WHAT YOU ARE ASKED TO DO:
When a line of the records below contains the string "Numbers", copy that whole line.

Data extracted from a collection:
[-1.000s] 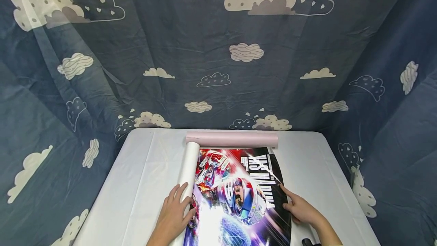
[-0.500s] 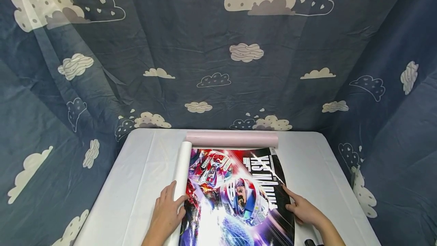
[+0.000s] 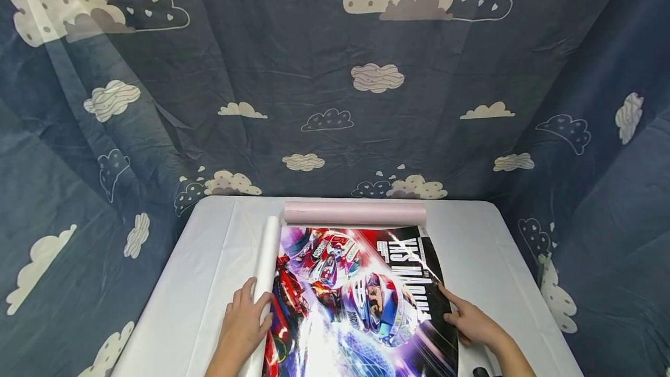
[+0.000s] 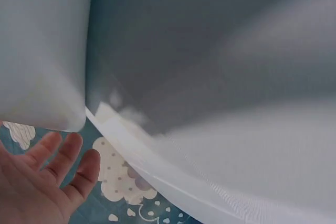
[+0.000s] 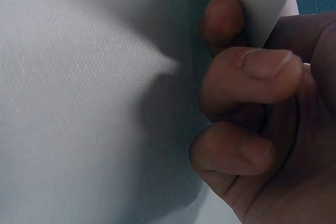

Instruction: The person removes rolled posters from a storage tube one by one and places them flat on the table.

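Note:
A glossy poster (image 3: 361,301) with a racing driver's helmet, red cars and large white letters lies face up on the table, its left part still wound into a white roll (image 3: 266,266). My left hand (image 3: 238,322) rests at that roll, thumb laid over it. In the left wrist view the loosely extended fingers (image 4: 68,156) are right at the end of the white roll. At the poster's right edge, my right hand (image 3: 473,322) pinches the paper. The right wrist view shows its other fingers (image 5: 252,77) curled beside the poster's white underside (image 5: 252,3).
A pale pink roll (image 3: 356,213) lies across the table's back, just behind the poster's top edge. White cloth covers the table (image 3: 209,249). Dark blue curtain (image 3: 293,45) with cloud prints hangs around it. Beside the right wrist is a small black object (image 3: 478,372).
The white roll and my left hand have moved left, and more of the poster's picture, including red cars, now shows. My right hand has shifted slightly right with the poster's edge.

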`<action>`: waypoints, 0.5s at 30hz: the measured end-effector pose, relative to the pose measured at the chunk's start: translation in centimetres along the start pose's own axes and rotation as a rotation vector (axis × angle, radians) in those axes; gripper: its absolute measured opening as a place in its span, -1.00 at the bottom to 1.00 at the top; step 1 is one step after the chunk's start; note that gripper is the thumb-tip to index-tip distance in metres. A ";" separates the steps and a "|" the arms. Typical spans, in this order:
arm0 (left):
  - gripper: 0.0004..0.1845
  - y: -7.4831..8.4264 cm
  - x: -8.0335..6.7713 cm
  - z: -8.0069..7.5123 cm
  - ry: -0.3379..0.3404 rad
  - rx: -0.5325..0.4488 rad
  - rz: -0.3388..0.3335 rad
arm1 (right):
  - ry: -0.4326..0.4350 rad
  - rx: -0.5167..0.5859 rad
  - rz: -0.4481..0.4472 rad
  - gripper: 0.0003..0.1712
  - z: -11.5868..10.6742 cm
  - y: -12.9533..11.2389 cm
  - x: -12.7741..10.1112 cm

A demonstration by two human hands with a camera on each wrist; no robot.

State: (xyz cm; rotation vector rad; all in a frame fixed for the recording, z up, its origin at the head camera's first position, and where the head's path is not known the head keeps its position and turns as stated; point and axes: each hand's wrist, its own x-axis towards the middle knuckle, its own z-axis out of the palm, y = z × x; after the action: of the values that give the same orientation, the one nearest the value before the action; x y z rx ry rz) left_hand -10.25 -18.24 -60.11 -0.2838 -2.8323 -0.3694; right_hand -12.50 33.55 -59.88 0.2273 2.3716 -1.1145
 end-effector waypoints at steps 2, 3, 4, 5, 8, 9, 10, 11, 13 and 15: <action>-0.71 -0.3 0.0 -0.1 0.008 0.008 0.008 | -0.001 -0.001 -0.003 -0.06 -0.2 0.1 0.0; -0.70 -0.4 0.0 -0.2 0.009 0.010 0.010 | -0.001 -0.001 -0.005 -0.06 -0.3 0.2 0.0; -0.71 -0.5 0.0 -0.4 0.005 0.009 0.004 | -0.001 -0.001 -0.008 -0.06 -0.3 0.3 0.0; -0.74 -0.6 0.0 -0.4 0.000 0.005 -0.006 | -0.003 0.000 -0.010 -0.06 -0.4 0.3 0.0; -0.88 -1.0 0.0 -0.6 -0.039 -0.004 -0.046 | -0.006 0.001 -0.016 -0.06 -0.7 0.6 -0.2; -0.89 -1.1 0.0 -0.7 -0.053 -0.006 -0.060 | -0.011 0.005 -0.023 -0.06 -0.8 0.7 -0.2; -0.86 -1.2 0.0 -0.8 -0.068 -0.008 -0.075 | -0.015 0.010 -0.025 -0.06 -0.8 0.8 -0.3; -0.82 -1.3 0.1 -0.8 -0.084 -0.005 -0.087 | -0.018 0.015 -0.023 -0.06 -0.9 0.8 -0.4; -0.73 -1.6 0.2 -0.9 -0.110 0.002 -0.109 | -0.023 0.020 -0.024 -0.06 -1.0 1.0 -0.4; -0.70 -2.0 0.3 -1.0 -0.120 0.004 -0.126 | -0.022 0.024 -0.014 -0.07 -1.1 1.2 -0.4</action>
State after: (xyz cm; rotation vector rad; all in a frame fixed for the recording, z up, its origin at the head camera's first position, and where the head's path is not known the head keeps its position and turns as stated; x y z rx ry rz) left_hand -10.77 -20.39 -59.49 -0.1308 -2.9773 -0.3852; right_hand -12.13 35.18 -59.87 0.2061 2.3451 -1.1461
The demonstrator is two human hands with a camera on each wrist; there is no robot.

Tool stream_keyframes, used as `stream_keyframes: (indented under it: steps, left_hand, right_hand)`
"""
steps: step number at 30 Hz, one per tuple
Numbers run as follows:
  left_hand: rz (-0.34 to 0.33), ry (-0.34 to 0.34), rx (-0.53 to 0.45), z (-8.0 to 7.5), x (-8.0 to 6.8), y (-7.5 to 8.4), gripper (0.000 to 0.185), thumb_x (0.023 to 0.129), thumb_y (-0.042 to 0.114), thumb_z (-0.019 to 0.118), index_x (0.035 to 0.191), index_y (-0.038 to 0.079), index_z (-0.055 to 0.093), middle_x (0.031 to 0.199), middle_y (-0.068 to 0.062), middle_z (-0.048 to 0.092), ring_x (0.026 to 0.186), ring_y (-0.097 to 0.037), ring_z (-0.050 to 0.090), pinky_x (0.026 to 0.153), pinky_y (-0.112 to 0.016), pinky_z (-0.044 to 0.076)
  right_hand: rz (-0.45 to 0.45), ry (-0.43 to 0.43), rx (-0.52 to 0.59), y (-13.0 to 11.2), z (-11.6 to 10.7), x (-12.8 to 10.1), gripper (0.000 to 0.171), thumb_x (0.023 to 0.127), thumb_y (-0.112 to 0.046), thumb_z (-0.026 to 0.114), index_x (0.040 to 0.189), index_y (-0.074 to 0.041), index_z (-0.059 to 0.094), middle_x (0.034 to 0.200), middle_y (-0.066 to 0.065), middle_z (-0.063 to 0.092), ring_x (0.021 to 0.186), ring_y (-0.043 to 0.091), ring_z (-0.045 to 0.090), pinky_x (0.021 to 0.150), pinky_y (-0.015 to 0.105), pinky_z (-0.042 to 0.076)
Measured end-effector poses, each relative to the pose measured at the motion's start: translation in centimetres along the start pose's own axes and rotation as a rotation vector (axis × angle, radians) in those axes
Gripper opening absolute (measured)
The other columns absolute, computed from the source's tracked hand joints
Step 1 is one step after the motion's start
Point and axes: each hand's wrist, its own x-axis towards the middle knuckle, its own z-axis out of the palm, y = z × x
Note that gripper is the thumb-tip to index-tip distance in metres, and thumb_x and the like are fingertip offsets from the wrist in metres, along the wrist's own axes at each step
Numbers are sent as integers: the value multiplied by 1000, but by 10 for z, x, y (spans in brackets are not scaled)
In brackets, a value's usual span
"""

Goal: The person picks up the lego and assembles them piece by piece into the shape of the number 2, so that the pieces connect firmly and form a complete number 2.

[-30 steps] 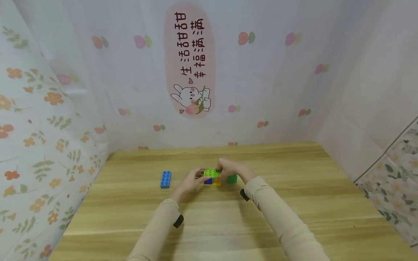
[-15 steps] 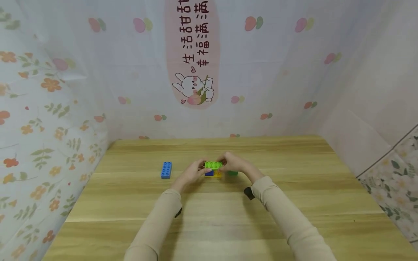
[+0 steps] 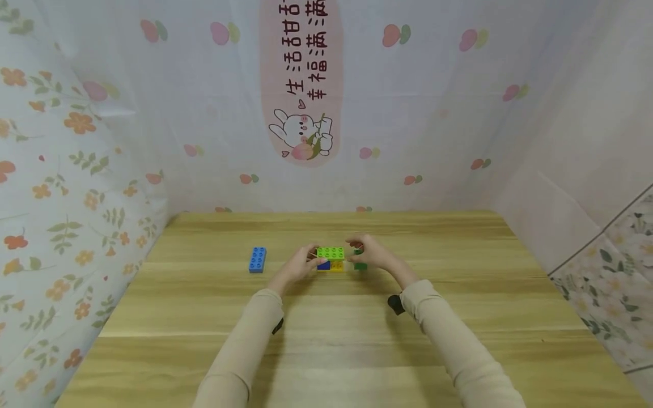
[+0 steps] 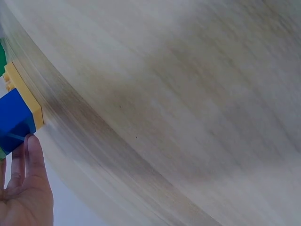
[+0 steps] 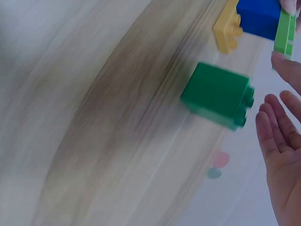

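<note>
A small stack stands mid-table: a lime green plate (image 3: 330,253) on a dark blue brick (image 3: 323,264) and a yellow brick (image 3: 337,265). My left hand (image 3: 308,263) touches the stack's left end, and a straight finger (image 4: 34,157) lies against the blue brick (image 4: 16,117). My right hand (image 3: 359,252) hovers just right of the stack, over a dark green brick (image 3: 360,264). In the right wrist view that green brick (image 5: 216,96) lies on the wood, apart from the relaxed fingers (image 5: 277,136). The hand holds nothing.
A light blue long brick (image 3: 257,259) lies alone to the left of the stack. The wooden table (image 3: 326,340) is walled by patterned sheets at the back and both sides. Bare wood stretches in front of the hands.
My right hand has come off the lime plate and drawn a little to the right, over the green brick. My left hand stays at the stack's left end.
</note>
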Motion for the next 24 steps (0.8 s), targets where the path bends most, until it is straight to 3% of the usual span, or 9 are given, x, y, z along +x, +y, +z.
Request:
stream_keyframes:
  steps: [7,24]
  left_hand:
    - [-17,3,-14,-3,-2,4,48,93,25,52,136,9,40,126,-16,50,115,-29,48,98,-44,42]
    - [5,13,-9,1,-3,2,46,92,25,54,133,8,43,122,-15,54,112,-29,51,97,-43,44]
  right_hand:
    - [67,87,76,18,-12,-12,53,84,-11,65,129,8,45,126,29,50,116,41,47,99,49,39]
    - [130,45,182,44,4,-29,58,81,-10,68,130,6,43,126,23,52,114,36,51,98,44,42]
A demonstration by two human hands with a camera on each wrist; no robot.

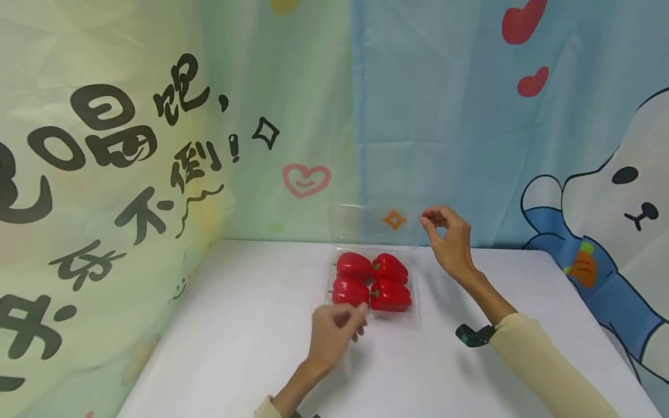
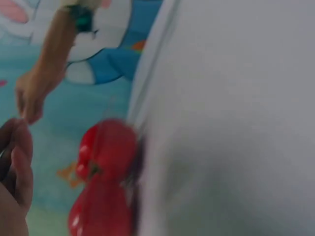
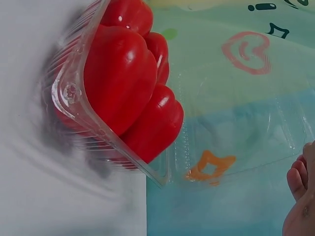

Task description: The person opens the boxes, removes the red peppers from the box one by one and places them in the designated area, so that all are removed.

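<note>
Light is soft, even and bright in the head view, with only faint shadows on the white table (image 1: pixel 251 348). The left wrist view is dim and heavily motion-blurred. The right wrist view is sharper, with glare on the clear container (image 3: pixel 74 98).

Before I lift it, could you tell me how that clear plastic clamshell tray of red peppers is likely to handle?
The clear plastic clamshell tray looks thin-walled, so it will probably flex if lifted by one edge. Its hinged lid stands open and may flop. The four red peppers sit packed tightly, so they should hardly shift.
</note>
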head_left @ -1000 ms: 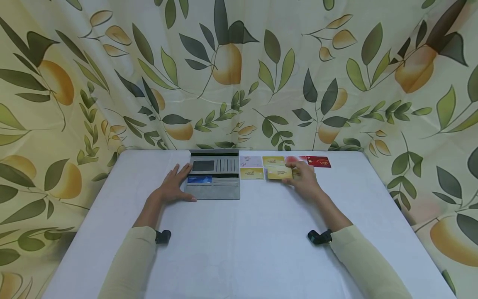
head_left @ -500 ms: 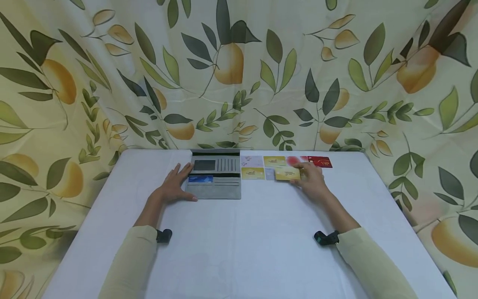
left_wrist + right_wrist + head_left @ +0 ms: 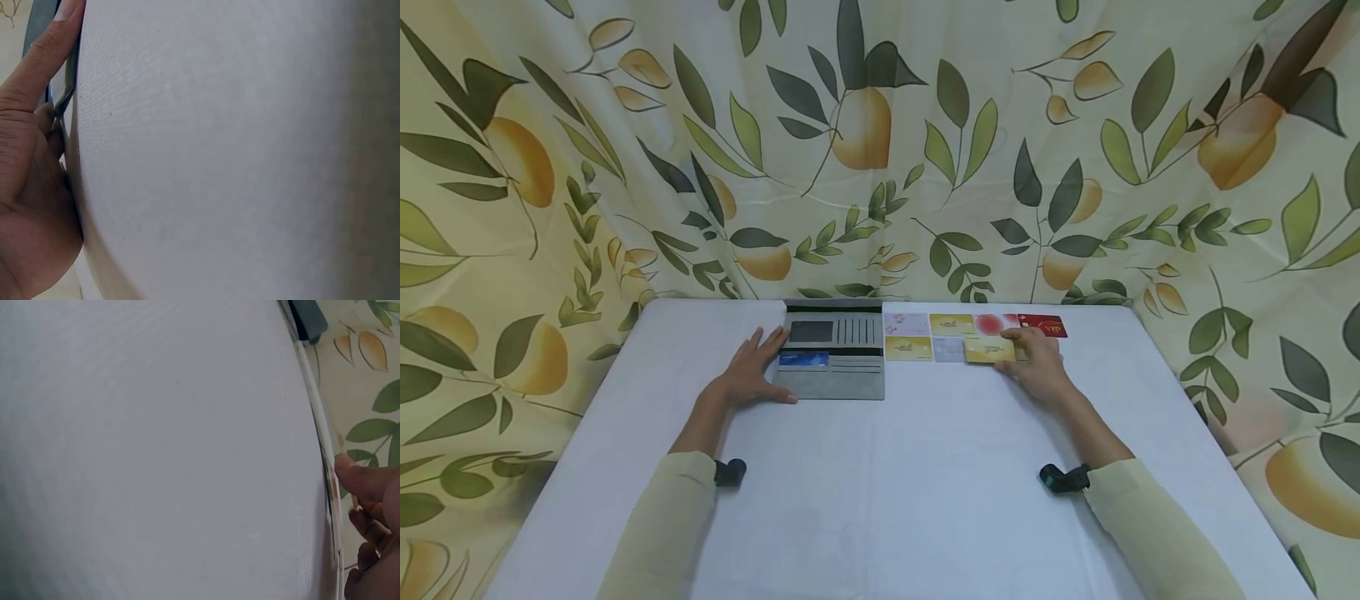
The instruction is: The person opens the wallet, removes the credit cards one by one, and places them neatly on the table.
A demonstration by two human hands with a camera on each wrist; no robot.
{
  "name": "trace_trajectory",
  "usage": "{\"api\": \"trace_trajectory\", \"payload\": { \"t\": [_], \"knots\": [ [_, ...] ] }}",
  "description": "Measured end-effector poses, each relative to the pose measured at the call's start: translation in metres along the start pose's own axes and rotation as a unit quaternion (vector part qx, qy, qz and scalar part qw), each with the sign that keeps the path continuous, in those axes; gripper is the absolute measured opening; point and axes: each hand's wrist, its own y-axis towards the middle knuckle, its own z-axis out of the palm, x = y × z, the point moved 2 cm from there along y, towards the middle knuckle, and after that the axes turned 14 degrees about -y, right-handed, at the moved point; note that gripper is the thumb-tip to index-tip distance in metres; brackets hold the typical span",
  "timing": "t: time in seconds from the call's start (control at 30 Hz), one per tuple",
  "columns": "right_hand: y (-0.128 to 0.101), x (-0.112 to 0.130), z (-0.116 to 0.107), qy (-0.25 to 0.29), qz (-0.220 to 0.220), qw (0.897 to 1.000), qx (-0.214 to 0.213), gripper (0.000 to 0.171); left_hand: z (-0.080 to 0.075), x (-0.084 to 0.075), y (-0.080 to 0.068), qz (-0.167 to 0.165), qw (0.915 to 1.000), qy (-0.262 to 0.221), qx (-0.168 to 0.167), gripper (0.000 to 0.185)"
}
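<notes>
A grey wallet [image 3: 842,386] lies unfolded flat near the table's far edge, a blue card [image 3: 803,359] tucked in one of its slots. My left hand [image 3: 748,372] rests with fingers spread at its left side, the thumb along the lower left corner; the left wrist view shows that thumb [image 3: 47,56] against the wallet's edge. Between thumb and fingers my right hand [image 3: 1036,364] pinches a gold card [image 3: 985,350] by its right end. The held card overlaps the right part of a pale lilac card [image 3: 947,349] in the head view.
Other cards lie in rows right of the wallet: a pink floral card [image 3: 906,324], a gold card [image 3: 951,324], a pink-red card [image 3: 992,323], a red VIP card [image 3: 1045,325] and a second gold card [image 3: 907,348]. A fruit-patterned curtain [image 3: 955,233] hangs behind the table.
My right hand has slid to the right with the gold card, uncovering more of the pale lilac card. The left hand stays at the wallet.
</notes>
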Motion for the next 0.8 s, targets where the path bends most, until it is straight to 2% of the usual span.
{"api": "trace_trajectory", "payload": {
  "t": [0.4,0.8],
  "knots": [
    [-0.003,-0.022,-0.007,-0.022,0.020,1.000,0.010,0.060,0.002,0.012,0.006,-0.008,1.0000,-0.003,-0.001,0.133],
    [-0.007,-0.041,-0.017,-0.038,0.038,0.999,0.010,0.062,0.001,0.013,0.008,-0.012,0.9999,-0.003,0.003,0.133]
  ]
}}
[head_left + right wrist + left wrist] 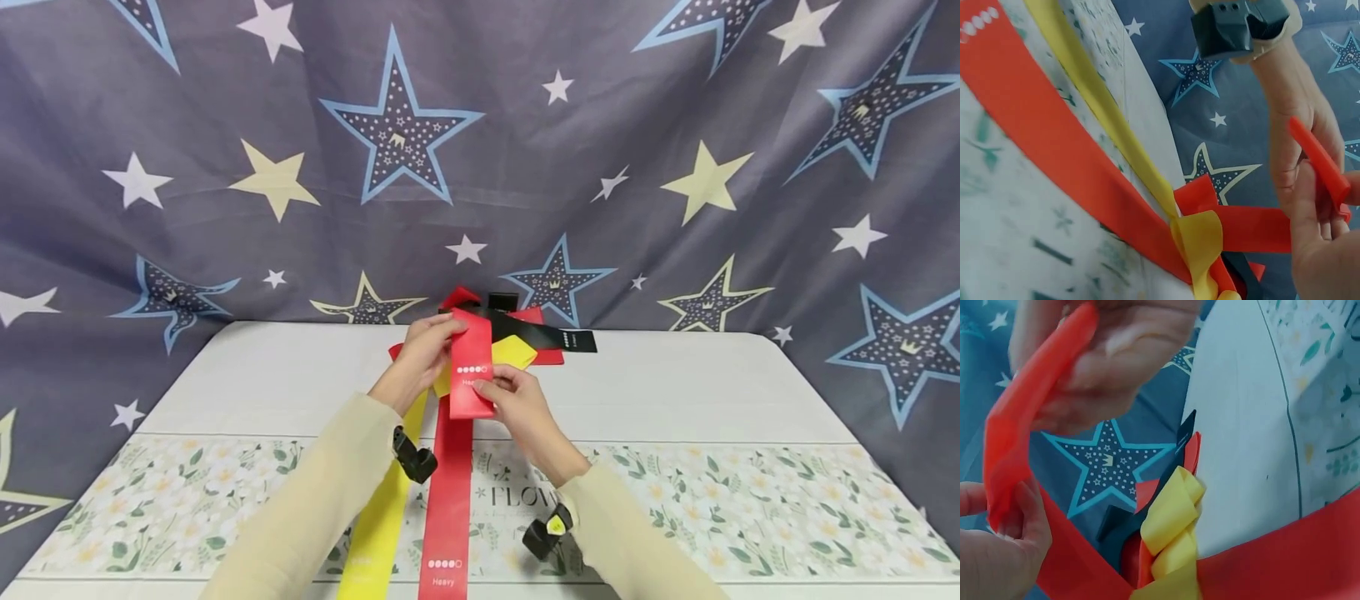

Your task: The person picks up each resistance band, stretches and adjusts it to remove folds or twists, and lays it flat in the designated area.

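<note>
A red resistance band [472, 342], printed "Heavy" with a row of dots, is held up in a fold between my two hands. My left hand [423, 354] pinches its upper part, and my right hand [521, 408] pinches its lower edge with the thumb in front. Behind it lies a pile of flat bands. A yellow band [1200, 234] is looped there, and a black band [555, 337] sticks out to the right. From the pile, a long red strip [447, 492] and a yellow strip [381, 517] run towards me. The bands' crossing is partly hidden by my hands.
The pile sits near the back edge of a white table [660, 383] with a flowered stripe. A dark curtain [480, 158] with stars hangs right behind it. The long strips pass beneath and between my forearms.
</note>
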`<state>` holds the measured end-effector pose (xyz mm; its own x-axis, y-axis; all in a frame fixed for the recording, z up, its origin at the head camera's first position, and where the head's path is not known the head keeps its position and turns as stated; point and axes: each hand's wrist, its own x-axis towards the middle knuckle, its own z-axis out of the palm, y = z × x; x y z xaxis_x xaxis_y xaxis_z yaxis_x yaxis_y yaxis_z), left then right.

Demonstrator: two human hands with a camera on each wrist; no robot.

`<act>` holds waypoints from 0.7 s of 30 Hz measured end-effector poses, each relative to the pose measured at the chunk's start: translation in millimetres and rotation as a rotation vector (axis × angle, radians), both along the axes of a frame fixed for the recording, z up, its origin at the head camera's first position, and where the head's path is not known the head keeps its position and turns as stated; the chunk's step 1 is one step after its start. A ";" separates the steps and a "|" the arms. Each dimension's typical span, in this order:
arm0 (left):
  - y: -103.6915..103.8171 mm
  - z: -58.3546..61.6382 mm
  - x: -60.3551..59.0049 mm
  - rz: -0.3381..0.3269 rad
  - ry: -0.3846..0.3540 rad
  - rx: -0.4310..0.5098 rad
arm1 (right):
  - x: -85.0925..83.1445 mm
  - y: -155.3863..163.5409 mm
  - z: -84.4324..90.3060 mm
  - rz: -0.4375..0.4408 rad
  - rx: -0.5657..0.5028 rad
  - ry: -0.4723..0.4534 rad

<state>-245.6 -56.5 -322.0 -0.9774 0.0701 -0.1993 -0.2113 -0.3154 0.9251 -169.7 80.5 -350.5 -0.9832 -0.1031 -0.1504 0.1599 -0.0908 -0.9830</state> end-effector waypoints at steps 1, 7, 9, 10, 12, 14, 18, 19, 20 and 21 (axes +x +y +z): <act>-1.0 -1.4 0.2 -0.001 -0.014 0.024 | 3.3 0.9 -1.0 0.000 0.009 -0.002; -10.4 -10.5 4.0 -0.001 -0.118 0.061 | 25.0 6.3 -8.4 0.055 0.074 -0.001; -13.2 -13.4 5.1 0.006 -0.156 0.071 | 32.2 7.8 -10.3 0.097 0.091 0.006; -14.2 -14.8 5.6 0.014 -0.179 0.076 | 35.7 8.4 -11.0 0.115 0.093 0.008; -15.8 -17.5 6.7 0.017 -0.221 0.080 | 42.5 9.4 -12.7 0.151 0.093 0.003; -16.3 -20.6 7.2 0.004 -0.243 0.093 | 48.9 10.3 -14.7 0.176 0.089 -0.006; -16.1 -27.6 7.6 -0.015 -0.247 0.072 | 61.3 10.2 -17.3 0.220 0.061 -0.027; -16.2 -29.8 7.3 -0.014 -0.235 0.056 | 64.4 9.9 -17.8 0.231 0.059 -0.026; -16.1 -32.1 7.1 -0.006 -0.228 0.032 | 67.6 9.6 -18.2 0.246 0.061 -0.026; -16.4 -34.4 7.1 0.002 -0.222 0.005 | 70.7 9.2 -18.8 0.258 0.062 -0.025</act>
<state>-238.5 -72.9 -356.4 -0.9096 0.0695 -0.4096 -0.4092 -0.3204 0.8544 -99.0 89.7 -369.3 -0.9214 -0.3401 -0.1880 0.1940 0.0166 -0.9809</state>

PROBLEM SOLUTION:
Numbers run as follows:
Numbers are sent as integers: the value multiplied by 1000, but by 10 for z, x, y (spans in brackets are not scaled)

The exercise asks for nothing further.